Rowson, 51, is known for his political cartoons, including rather violent caricatures of British prime ministers Tony Blair and Gordon Brown. He sees Brown often as a jowly, pink-faced man, while Blair resembles a chimp, with pulled out ears and a rictus displaying a row of enormous teeth. He knows his work is quite visceral.
“I am just less tolerant of politicians. But I recognise that I come from a 300-year-old tradition of laughing at people that includes Jonathan Swift and William Hogarth,” he says.
Rowson was on the panel that judged the entries for the Cartoon Contest on Climate Change held by the British Council. Rowson’s favourite, which came second, had a swinging Tarzan coming to an abrupt halt before tree stumps. He feels climate change cartoons have already evolved a clichéd vocabulary of dead polar bears and rising sea levels. “The success of a cartoon is in slightly tweaking the cliché every time.”
At a workshop at the Government College of Art and Craft, participants were asked to draw a sketch of the cartoonist. “I selected the ones that I hated most. The best was one that drew me as completely bald,” he says. (Below: Rowson’s sketch by The Telegraph cartoonist Uday Deb).
It is unfortunate that cartoons receive such limited space in most Indian newspapers, he feels. “Even dictatorships have them. We tolerate things much more when we are allowed to laugh at them,” he points out.
Rowson has had his share of trouble. “While I was working for a paper in Dublin, nuns picketed our office because I had made fun of the Pope.” He resigned from the Scotland on Sunday paper because “he was in favour of the Iraq war and I was not. I resigned and felt magnificently liberated”.

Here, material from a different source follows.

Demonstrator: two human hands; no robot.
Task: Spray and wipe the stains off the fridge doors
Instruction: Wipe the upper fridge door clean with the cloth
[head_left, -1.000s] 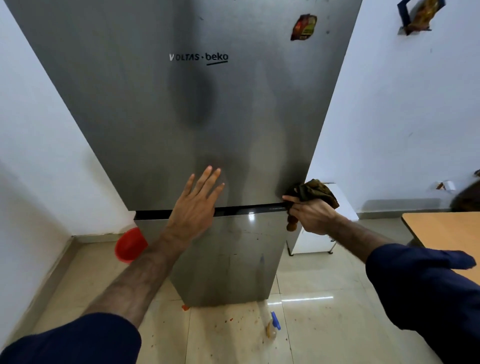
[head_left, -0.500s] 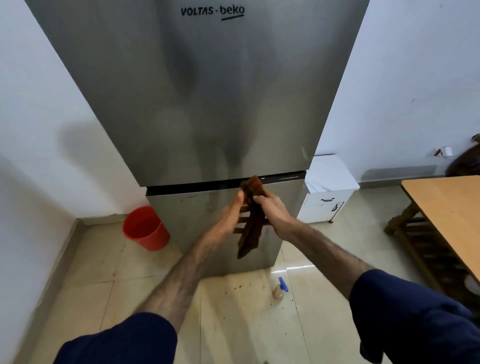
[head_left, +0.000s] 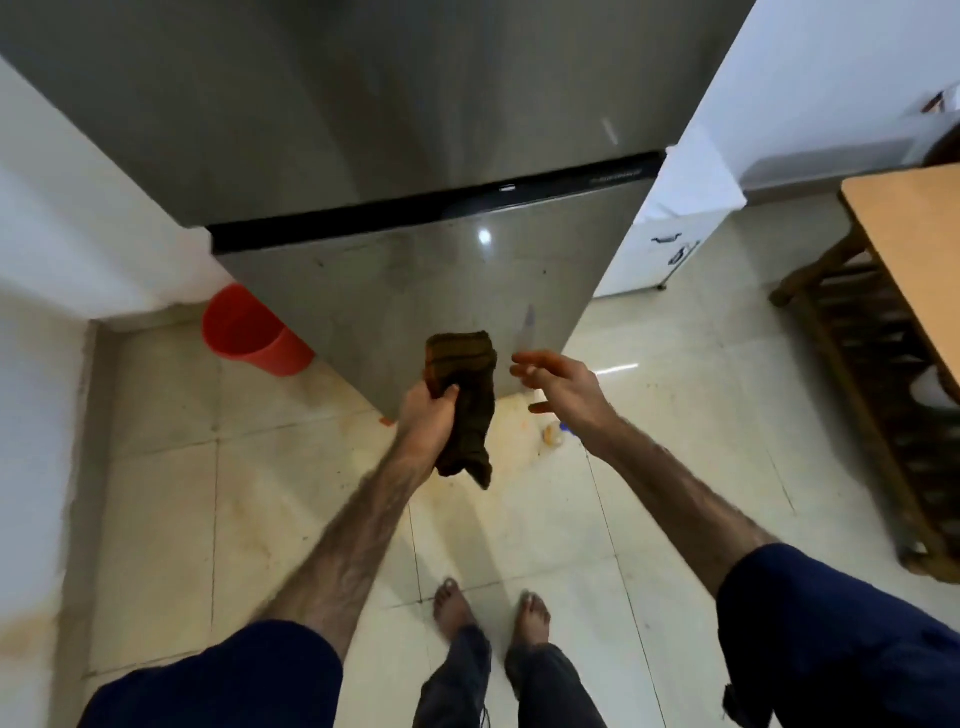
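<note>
We hold the brown cloth (head_left: 462, 400) bunched in our left hand (head_left: 426, 421), fingers wrapped tight around its upper part, so that its top stands above the fist and its long tail hangs straight down. It sits in front of the lower fridge door (head_left: 415, 291), close to that door's bottom edge; whether it touches the steel we cannot tell. Our right hand (head_left: 558, 387) is empty, fingers spread and slightly curled, just to the right of the cloth and apart from it, near the lower door's bottom right corner.

The spray bottle (head_left: 553, 432) lies on the tiled floor (head_left: 260, 493) just past the fridge's front right corner, mostly hidden behind our right wrist; only a pale body and a bit of blue show, so its long axis is hard to read. It lies below and slightly beyond our right hand, which is clearly the nearer one, and the free one.

Smudges and specks show on the lower door below the black seam (head_left: 431, 210), while the upper door (head_left: 363, 93) looks fairly even. We judge the lower door is the next patch to work, so our right hand would reach down for the bottle while our left keeps the cloth ready. An orange bucket (head_left: 249, 332) stands at the fridge's left side, well clear.
</note>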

In today’s newspaper, cartoonists are often treated like dirt. “When people try to tell me how to illustrate, I tell them why don’t you do it yourself?” One of his all-time favourites is an Eighties’ cartoon in an American newspaper. “The editorial had written in favour of Reagan coming to power. The illustration was a picture of the cartoonist, holding his nose,” he says.